Elizabeth "Liz" Thomson

https://www.lizthomson.org/

Candidate, NM House District 24

Do you agree with climate scientists that we are facing a climate emergency?

Yes

Do you agree with climate scientists that greenhouse gas emissions must be reversed within 12 years in order to achieve carbon neutrality in time to keep global temperature rise below 1.5 degrees and to avoid catastrophic runaway climate disruption?

Yes

In your opinion, why do political leaders set benchmarks and timeframes for emissions reductions that do not comport with  climate science mandates? If elected, what will you do differently than current leadership?

I think many are afraid of the massive power wielded by industry, particularly oil and gas. I support the fracking ban, methane capture, increasing fines and oversight for polluters, putting health of persons ahead of profits.

If elected, what specific policies will you initiate in your first year of service to begin transitioning our economy to net zero carbon emissions in the timeframe set by the world’s leading scientists?

I’m not sure I would initiate policies as I pretty much have my hands full with healthcare issues as 1 of only 2 healthcare professionals in the entire Legislature.  It is a little “out of my lane” but I will do everything I can to help the sponsors get it passed.

What measures will you propose and advance to ensure that economic recovery and the transition to a green economy fosters equity and economic & racial justice?

Fracking ban. Looking at future “development” of all types from a health perspective. Looking at co-sponsoring a Green Amendment to our Constitution.

If elected, will you support the creation of a Just Transition Study & Fund to identify alternative revenue sources for our state budget and invest in community-driven climate mitigation and adaptation strategies?  Explain.

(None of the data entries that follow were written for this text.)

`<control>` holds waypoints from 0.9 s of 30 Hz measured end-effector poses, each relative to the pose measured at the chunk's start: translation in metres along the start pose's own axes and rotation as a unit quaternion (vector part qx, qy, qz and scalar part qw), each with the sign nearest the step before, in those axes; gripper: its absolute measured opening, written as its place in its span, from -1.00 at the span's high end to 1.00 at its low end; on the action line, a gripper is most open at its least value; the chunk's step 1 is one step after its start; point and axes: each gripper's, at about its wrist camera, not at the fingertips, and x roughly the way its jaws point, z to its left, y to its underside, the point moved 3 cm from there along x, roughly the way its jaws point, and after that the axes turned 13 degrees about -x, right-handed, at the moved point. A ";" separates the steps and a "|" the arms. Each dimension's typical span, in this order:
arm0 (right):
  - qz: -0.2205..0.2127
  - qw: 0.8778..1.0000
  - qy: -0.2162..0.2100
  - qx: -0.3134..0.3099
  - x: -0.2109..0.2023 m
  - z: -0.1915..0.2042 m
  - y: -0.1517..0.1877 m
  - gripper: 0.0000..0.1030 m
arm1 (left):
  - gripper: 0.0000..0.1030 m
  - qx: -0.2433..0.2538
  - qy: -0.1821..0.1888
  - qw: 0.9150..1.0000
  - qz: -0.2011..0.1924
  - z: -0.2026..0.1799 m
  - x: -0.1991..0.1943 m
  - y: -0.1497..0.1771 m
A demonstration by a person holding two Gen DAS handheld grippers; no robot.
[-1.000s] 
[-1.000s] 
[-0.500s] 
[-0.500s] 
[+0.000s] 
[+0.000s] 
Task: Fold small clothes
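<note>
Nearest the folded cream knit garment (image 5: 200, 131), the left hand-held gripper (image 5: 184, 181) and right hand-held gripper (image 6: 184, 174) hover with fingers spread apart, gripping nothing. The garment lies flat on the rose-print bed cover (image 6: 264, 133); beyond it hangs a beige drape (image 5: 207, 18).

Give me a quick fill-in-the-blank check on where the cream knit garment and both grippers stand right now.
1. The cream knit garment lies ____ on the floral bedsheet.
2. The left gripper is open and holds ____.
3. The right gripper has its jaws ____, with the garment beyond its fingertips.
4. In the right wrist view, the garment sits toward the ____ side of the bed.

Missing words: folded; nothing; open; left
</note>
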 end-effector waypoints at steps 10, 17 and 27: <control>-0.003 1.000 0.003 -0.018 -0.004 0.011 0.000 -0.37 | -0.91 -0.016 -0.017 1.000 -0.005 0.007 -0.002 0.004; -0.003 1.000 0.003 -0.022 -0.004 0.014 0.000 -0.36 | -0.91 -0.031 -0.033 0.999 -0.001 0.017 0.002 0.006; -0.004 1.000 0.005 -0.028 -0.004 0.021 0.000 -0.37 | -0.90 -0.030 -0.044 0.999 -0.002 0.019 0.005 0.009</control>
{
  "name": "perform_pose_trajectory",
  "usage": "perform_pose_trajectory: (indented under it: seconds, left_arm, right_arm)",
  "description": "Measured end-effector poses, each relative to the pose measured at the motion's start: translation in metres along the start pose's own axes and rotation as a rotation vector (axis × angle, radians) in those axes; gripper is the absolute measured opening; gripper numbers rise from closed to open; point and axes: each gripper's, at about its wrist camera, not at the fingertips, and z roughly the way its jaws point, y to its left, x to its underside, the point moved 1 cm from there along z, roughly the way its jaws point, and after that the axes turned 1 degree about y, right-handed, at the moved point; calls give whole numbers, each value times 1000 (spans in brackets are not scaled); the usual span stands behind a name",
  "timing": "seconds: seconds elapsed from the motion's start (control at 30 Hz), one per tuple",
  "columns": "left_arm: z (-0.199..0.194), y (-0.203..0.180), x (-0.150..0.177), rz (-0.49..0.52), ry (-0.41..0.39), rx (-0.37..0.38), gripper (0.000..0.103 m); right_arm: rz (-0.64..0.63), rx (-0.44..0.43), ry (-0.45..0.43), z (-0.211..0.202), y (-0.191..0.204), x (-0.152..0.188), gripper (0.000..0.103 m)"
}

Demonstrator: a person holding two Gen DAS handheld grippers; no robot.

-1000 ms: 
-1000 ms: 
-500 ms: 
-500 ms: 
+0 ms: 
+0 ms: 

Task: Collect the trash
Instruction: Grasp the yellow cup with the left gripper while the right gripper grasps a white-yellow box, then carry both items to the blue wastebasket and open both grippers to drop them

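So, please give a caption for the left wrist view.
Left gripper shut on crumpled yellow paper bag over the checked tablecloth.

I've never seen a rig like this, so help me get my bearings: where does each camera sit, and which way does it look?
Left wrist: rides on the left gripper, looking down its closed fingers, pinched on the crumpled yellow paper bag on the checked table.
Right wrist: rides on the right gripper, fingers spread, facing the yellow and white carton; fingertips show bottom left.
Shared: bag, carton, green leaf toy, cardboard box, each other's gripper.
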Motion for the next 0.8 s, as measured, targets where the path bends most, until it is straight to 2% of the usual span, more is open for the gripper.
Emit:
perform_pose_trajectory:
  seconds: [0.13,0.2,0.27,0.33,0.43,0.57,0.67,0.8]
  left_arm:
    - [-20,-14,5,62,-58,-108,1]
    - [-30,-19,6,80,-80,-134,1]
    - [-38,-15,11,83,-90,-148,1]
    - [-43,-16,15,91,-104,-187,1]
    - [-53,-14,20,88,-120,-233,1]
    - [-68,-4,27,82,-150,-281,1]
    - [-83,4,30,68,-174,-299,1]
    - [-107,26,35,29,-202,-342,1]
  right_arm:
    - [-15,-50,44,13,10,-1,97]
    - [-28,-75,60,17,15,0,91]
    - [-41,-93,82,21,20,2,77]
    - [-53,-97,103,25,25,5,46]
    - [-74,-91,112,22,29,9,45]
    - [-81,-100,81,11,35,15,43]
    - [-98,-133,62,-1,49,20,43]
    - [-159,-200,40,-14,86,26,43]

Yes. See above but also would like to see what study and data tell us specifically.

If elected, how will you include Indigenous and traditional land-based knowledge in the development of a sustainable economy for all of NM?

I grew up in my very early years on the Cheyenne River Sioux in SD, then moved to Crownpoint, NM on Eastern Navajo. Much of my professional life has been spent working with indigenous kids in many Pueblos including Laguna, Acoma, Jemez and Santo Domingo, among others. I recognize and respect the knowledge, history and sovereignty of indigenous knowledge and would ensure that their voices are part of every conversation/plan.

Who will you talk to about climate issues? Who advises you? What is your plan for community consultation on climate issues?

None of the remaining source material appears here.